Re: PG12 autovac issues

Julien Rouhaud <rjuju123@xxxxxxxxx> · Mon, 23 Mar 2020 16:22:47 +0100

On Fri, Mar 20, 2020 at 12:03:17PM -0700, Andres Freund wrote:
> Hi,
> 
> On 2020-03-20 12:42:31 -0500, Justin King wrote:
> > When we get into this state again, is there some other information
> > (other than what is in pg_stat_statement or pg_stat_activity) that
> > would be useful for folks here to help understand what is going on?
> 
> If it's actually stuck on a single table, and that table is not large,
> it would be useful to get a backtrace with gdb.

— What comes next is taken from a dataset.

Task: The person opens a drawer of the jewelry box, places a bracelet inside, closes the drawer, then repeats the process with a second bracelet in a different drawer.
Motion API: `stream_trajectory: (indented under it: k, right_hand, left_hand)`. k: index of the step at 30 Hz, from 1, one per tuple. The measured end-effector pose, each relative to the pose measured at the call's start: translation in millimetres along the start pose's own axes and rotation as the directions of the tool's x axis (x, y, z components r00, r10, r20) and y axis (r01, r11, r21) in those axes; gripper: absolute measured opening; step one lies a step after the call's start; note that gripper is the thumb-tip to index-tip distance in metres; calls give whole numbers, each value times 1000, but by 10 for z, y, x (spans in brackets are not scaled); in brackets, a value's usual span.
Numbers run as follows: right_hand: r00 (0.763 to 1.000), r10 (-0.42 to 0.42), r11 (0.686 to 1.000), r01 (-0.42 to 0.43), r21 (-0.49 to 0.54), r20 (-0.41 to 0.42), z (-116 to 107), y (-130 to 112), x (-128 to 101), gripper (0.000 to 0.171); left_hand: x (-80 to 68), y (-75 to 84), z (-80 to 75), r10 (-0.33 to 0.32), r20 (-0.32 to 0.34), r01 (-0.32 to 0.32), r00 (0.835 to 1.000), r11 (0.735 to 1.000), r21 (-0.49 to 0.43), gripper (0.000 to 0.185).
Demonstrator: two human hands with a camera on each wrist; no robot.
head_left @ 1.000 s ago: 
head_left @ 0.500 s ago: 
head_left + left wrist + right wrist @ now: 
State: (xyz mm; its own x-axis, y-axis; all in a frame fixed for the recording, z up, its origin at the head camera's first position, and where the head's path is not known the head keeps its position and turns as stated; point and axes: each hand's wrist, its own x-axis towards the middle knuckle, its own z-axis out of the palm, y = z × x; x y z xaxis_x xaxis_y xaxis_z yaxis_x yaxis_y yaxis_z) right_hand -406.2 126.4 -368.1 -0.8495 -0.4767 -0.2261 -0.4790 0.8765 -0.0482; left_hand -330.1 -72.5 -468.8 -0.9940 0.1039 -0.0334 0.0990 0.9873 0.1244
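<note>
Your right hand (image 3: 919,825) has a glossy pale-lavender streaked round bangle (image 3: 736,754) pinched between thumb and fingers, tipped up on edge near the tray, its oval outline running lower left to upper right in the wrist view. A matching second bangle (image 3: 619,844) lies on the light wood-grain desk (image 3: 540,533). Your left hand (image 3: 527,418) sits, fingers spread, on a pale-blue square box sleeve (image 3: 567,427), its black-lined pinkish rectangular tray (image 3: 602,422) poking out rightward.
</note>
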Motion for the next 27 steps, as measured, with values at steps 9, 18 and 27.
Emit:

FTR, we're facing a very similar issue at work (adding Michael and Kevin in Cc)
during performance tests since a recent upgrade to pg12 .

What seems to be happening is that after reaching 200M transaction a first pass
of autovacuum freeze is being run, bumping pg_database.darfrozenxid by ~ 800k
(age(datfrozenxid) still being more than autovacuum_freeze_max_age afterwards).
After that point, all available information seems to indicate that no
autovacuum worker is scheduled anymore:

- log_autovacuum_min_duration is set to 0 and no activity is logged (while
  having thousands of those per hour before that)
- 15 min interval snapshot of pg_database and pg_class shows that
  datfrozenxid/relfrozenxid keeps increasing at a consistent rate and never
  goes down
 - 15 min interval snapshot of pg_stat_activity doesn't show any autovacuum
   worker
- the autovacuum launcher is up and running and doesn't show any sign of
  problem
- n_mod_since_analyze keeps growing at a consistent rate, never going down
- 15 min delta of tup_updated and tup_deleted shows that the globate write
  activity doesn't change before and after the autovacuum problem

The situation continues for ~2h, at which point the bloat is so heavy that the
main filesystem becomes full, and postgres panics after a failed write in
pg_logical directory or similar.

The same bench was run against pg11 many times and never triggered this issue.
So far our best guess is a side effect of 2aa6e331ead7.

Michael and I have been trying to reproduce this issue locally (drastically
reducing the various freeze_age parameters) for hours, but no luck for now.

This is using a vanilla pg 12.1, with some OLTP workload.  The only possibly
relevant configuration changes are quite aggressive autovacuum settings on some
tables (no delay, analyze/vacuum threshold to 1k and analyze/vacuum scale
factor to 0, for both heap and toast).